As we left the Christmas party I noticed a small nativity decorating the steps of the Italian chain. In my cynicism I rolled my eyes at the lights and colors used to portray our Lord. They don’t even know that Jesus wasn’t wearing a halo, I thought. They’ve made the nativity so fancy, haven’t they ever seen a barn?

And in my spirit I sensed the fierce and poignant conviction of the Spirit. I had been caught in my own disbelief: on the one hand, insisting that my life should be more radical, and on the other, knowing that when God chose to come to man and offer salvation that He did it in the most ordinary way imaginable: as a newborn baby, completely human, needing breast milk and a blanket, and very likely incessantly crying in a little barn in a little town. No one knew His name when He came to earth, and there was no receiving line waiting for his coming. And though He could have come in endless kinds of commanding ways to bring salvation, He did it through flesh and blood – quite literally. And not only did He do it this way, but He chose to do it this way. His desire was to come to man in an everyday kind of way, without glitz or glamour, and in doing so, to be grace to the world.
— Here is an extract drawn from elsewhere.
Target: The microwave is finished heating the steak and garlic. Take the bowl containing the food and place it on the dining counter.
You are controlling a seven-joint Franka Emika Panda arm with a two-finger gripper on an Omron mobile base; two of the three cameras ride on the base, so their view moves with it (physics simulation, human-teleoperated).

And this is my grace this Christmas. This is the grace that fills the cracks of my ordinary life. This grace – this Jesus – is the empowerment I need to go to work each day, to cook and clean on the weekends, and to love my family and church well. This Jesus is the reminder I need that normalcy and routine are not the subplot of the gospel, but the very core of the narrative of salvation that He has written. And in the early mornings of getting ready for work – wearing the same clothes and shoes, and driving the same route each day – this is the grace that wipes the distain for the ordinary from my lips and quiets the cynicism in my heart. In the hours of answering phones on Christmas Eve, while I shovel my car out from under a pile of snow in the chill of the early morning, and when I pay the electric bill, I will hold before myself this Jesus who took great delight in coming to us in the most normal way imaginable. And who, in doing so, became the grace for us all.

I guess this Christmas isn’t going to be so bad after all.


  1. Loved it Amy – Thanks for asking her to share Maggie!

  2. Hi! I just found your blog, Maggie, through Katherine Henson’s blog. Thanks so much for sharing this post. It’s really encouraging for me. I’ve struggled with these sames thoughts in this season I’m in, although this post puts the thoughts in my head on paper in a much more eloquent way.